Task to carry out:
Return the following from the records below: each line, word for word, starting with the line that contains "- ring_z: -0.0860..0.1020" and going on through the line that contains "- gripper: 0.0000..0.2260", with nothing outside that range.

Provided information:
=== Section Start ===

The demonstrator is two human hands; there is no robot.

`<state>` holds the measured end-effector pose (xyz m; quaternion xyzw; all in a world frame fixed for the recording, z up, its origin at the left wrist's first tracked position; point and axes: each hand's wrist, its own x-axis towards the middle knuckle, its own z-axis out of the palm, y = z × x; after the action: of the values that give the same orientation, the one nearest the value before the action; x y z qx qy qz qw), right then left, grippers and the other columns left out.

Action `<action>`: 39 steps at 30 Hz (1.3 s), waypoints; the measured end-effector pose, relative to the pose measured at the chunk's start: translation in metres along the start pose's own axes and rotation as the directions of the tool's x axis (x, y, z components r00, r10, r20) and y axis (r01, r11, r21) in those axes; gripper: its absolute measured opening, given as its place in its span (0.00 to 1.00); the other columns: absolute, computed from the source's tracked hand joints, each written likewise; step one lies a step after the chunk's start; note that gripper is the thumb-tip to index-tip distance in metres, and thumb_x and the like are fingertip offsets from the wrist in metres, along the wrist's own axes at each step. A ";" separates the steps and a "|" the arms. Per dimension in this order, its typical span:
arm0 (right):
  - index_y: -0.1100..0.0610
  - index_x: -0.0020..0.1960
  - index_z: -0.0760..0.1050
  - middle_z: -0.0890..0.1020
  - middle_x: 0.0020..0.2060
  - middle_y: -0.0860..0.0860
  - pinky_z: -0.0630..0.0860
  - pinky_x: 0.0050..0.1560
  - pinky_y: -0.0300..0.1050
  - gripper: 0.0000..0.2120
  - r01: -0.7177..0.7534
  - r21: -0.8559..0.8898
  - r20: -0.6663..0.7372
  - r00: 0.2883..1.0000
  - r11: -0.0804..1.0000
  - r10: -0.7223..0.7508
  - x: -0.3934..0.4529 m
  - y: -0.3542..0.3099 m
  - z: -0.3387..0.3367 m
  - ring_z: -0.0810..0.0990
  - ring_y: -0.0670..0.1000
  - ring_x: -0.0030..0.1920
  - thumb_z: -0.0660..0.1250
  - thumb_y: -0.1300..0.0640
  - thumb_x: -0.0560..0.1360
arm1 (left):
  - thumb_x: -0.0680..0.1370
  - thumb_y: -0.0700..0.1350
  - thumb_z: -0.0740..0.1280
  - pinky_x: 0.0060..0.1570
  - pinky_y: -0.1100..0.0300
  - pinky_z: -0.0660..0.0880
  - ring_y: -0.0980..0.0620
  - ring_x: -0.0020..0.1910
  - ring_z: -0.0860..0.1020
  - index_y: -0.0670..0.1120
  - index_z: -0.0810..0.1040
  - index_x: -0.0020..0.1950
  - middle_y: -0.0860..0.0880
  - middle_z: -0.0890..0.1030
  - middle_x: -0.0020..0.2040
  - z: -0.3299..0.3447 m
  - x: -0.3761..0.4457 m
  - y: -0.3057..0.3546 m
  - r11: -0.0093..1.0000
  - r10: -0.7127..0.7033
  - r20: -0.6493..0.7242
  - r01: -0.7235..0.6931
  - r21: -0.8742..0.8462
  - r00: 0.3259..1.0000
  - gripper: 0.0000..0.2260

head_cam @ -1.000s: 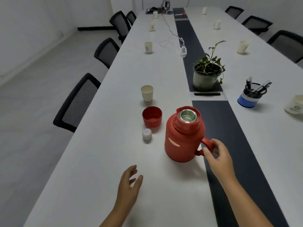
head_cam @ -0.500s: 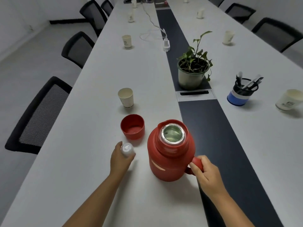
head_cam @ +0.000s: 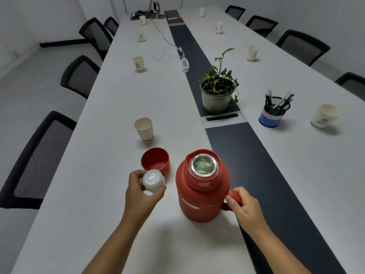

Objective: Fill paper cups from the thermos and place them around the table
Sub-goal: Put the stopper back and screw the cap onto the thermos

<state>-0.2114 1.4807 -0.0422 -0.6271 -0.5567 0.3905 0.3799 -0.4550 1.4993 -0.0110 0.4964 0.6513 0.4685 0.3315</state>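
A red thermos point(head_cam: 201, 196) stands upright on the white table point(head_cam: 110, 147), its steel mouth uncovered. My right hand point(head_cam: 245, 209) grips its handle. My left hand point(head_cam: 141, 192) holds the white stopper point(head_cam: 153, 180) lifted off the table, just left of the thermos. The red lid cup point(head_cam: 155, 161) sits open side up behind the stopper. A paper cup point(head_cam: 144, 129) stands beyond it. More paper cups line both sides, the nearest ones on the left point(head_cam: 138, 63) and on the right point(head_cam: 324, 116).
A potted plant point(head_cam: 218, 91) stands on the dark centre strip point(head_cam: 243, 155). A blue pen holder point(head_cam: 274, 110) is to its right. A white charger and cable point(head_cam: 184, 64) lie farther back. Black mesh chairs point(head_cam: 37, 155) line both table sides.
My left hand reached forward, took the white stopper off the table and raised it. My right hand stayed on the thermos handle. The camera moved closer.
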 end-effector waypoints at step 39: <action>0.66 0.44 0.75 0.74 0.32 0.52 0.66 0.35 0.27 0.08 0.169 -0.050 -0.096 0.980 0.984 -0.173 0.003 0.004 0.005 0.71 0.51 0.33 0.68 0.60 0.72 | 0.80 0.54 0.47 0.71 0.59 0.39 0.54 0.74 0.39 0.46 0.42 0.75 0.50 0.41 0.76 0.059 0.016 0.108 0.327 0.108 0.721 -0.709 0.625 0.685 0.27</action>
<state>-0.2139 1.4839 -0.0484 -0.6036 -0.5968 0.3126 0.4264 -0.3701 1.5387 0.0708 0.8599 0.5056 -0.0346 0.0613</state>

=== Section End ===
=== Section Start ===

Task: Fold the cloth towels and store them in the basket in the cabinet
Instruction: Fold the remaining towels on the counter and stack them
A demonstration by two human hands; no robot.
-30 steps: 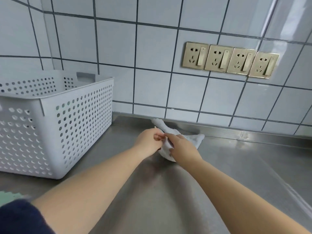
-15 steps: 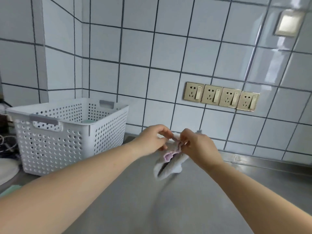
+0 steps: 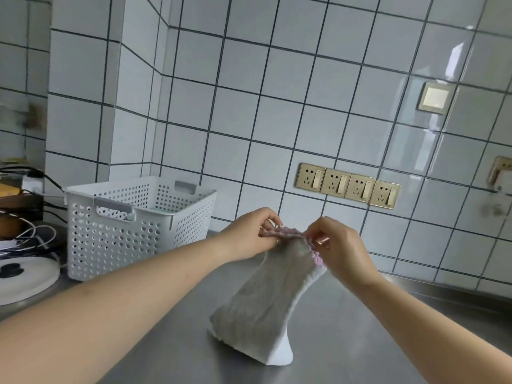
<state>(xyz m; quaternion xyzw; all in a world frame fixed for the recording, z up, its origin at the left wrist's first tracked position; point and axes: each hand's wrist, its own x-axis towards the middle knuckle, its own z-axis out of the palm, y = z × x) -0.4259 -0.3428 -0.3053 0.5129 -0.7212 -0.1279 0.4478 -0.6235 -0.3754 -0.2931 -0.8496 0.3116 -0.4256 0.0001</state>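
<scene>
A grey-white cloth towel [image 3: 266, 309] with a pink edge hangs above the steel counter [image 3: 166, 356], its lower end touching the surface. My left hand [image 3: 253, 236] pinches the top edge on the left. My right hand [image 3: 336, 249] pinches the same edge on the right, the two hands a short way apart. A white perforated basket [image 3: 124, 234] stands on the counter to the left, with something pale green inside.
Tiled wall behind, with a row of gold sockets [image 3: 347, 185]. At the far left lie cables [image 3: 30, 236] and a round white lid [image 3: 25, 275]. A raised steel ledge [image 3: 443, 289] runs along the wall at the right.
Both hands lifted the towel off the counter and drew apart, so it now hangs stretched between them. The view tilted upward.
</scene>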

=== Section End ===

Response below:
  - ring_z: -0.0860..0.1020
  - index_y: -0.0670..0.1120
  - index_z: -0.0810..0.1040
  - index_x: -0.0020..0.1950
  - middle_y: -0.0860..0.0880
  - middle_z: -0.0890..0.1030
  - middle_x: -0.0020..0.2040
  - z: -0.3299..0.3447 m
  - x: -0.3761..0.4457 m
  - y: -0.3057..0.3546 m
  - r11: -0.0093..1.0000
  - r10: -0.7127..0.7033
  - r20: -0.6493..0.7242
  - r01: -0.7235..0.6931
  - r21: -0.8742..0.8462
  - r00: 0.3259..1.0000
  - gripper: 0.0000..0.2260

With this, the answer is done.